▶ **WHAT THE EXERCISE ASKS**: Beginning with the first line, please return the entries exactly through the line that contains "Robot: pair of", and leave out all later lines.

▶ **DATA RECORDS**:

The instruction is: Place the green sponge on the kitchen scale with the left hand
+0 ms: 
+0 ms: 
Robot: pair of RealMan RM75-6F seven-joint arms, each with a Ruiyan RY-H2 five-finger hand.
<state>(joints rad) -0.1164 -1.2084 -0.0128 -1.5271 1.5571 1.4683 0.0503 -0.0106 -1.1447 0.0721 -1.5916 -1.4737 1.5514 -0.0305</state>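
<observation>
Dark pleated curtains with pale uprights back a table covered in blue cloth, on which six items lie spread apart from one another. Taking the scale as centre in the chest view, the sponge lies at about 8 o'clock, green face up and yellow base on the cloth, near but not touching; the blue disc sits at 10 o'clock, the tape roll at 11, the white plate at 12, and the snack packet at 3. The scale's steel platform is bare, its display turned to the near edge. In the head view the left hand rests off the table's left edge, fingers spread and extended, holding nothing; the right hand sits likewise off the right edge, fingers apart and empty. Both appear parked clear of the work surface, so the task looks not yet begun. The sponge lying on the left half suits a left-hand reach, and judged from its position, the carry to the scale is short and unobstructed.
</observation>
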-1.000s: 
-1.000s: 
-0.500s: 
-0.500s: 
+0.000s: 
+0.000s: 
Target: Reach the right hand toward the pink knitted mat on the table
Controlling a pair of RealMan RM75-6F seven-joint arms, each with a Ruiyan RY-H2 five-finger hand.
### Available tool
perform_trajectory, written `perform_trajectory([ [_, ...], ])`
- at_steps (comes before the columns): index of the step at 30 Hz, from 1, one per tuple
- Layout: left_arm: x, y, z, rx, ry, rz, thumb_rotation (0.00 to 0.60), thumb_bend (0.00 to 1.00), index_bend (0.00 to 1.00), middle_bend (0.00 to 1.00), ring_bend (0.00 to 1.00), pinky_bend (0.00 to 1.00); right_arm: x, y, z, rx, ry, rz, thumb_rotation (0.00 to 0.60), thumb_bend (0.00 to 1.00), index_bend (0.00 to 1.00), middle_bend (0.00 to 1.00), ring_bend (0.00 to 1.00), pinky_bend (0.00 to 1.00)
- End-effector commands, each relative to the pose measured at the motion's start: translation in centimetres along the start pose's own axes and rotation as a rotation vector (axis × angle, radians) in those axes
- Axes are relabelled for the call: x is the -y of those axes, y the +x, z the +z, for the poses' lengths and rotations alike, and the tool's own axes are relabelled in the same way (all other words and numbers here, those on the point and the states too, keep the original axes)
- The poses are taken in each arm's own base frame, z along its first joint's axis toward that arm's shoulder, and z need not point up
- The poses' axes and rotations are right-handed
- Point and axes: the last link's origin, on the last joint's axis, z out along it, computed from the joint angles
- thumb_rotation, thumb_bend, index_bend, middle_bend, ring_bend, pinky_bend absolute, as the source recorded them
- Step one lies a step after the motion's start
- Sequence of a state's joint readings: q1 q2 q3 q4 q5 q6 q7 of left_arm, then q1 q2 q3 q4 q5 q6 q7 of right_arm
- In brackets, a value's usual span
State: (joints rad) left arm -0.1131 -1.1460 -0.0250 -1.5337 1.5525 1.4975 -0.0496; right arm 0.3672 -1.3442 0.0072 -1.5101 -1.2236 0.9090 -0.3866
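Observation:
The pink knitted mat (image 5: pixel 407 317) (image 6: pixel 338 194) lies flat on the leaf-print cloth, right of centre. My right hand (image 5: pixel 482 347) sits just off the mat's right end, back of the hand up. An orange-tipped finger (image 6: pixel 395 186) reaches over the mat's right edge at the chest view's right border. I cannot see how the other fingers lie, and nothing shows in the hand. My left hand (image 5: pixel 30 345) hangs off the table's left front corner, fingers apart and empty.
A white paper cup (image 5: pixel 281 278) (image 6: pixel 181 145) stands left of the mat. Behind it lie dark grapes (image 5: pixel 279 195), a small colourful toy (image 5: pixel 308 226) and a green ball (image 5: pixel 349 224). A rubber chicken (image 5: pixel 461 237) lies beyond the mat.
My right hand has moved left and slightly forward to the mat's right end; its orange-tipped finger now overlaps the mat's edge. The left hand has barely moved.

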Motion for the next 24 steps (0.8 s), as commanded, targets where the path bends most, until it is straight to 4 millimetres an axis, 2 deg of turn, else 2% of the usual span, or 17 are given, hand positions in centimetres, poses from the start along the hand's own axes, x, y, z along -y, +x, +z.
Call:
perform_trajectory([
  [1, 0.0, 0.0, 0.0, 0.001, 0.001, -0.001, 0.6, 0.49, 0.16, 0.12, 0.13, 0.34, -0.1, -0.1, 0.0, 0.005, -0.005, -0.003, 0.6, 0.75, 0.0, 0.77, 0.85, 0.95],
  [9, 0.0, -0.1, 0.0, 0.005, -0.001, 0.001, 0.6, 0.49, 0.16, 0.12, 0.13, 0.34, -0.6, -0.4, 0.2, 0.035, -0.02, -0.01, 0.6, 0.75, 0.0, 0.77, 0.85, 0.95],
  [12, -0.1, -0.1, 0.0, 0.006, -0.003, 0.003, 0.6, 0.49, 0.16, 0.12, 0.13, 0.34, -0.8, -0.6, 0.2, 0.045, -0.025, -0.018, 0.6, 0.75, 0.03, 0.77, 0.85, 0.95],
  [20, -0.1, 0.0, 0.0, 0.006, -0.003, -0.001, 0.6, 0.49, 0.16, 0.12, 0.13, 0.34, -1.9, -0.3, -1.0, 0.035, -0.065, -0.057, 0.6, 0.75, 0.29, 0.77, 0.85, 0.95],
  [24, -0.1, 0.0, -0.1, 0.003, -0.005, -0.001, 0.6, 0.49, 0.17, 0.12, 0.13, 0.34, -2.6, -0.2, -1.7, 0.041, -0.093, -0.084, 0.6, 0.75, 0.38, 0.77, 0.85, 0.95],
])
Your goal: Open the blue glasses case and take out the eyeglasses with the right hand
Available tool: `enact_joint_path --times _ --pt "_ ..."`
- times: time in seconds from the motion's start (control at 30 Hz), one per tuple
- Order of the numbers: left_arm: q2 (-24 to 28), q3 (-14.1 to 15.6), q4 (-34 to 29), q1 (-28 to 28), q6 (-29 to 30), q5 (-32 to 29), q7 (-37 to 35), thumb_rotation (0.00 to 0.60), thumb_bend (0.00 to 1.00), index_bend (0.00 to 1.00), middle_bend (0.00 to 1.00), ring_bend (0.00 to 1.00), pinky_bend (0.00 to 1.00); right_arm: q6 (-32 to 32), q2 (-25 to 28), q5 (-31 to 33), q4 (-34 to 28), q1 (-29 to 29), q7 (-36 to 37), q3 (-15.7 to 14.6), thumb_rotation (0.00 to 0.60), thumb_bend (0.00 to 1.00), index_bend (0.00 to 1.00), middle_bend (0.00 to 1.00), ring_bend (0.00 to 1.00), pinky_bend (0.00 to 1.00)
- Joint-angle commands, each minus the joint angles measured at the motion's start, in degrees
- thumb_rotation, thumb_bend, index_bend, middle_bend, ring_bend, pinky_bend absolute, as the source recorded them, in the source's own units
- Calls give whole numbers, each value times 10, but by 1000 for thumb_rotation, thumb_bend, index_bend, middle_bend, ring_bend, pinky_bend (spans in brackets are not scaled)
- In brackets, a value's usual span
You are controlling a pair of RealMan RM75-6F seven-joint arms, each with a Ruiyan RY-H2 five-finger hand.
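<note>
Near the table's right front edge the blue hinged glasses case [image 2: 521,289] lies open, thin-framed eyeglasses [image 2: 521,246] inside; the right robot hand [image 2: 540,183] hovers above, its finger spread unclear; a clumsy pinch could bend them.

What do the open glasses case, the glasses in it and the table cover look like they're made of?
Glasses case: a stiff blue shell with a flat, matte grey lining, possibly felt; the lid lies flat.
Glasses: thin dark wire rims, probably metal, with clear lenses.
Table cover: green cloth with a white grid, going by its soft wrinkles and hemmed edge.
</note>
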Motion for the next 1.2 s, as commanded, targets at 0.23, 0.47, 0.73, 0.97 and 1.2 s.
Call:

▶ **ANSWER SECTION**:
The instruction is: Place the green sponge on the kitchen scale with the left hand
+0 ms: 
+0 ms: 
Robot: pair of RealMan RM75-6F seven-joint arms, each with a Ruiyan RY-H2 five-finger hand.

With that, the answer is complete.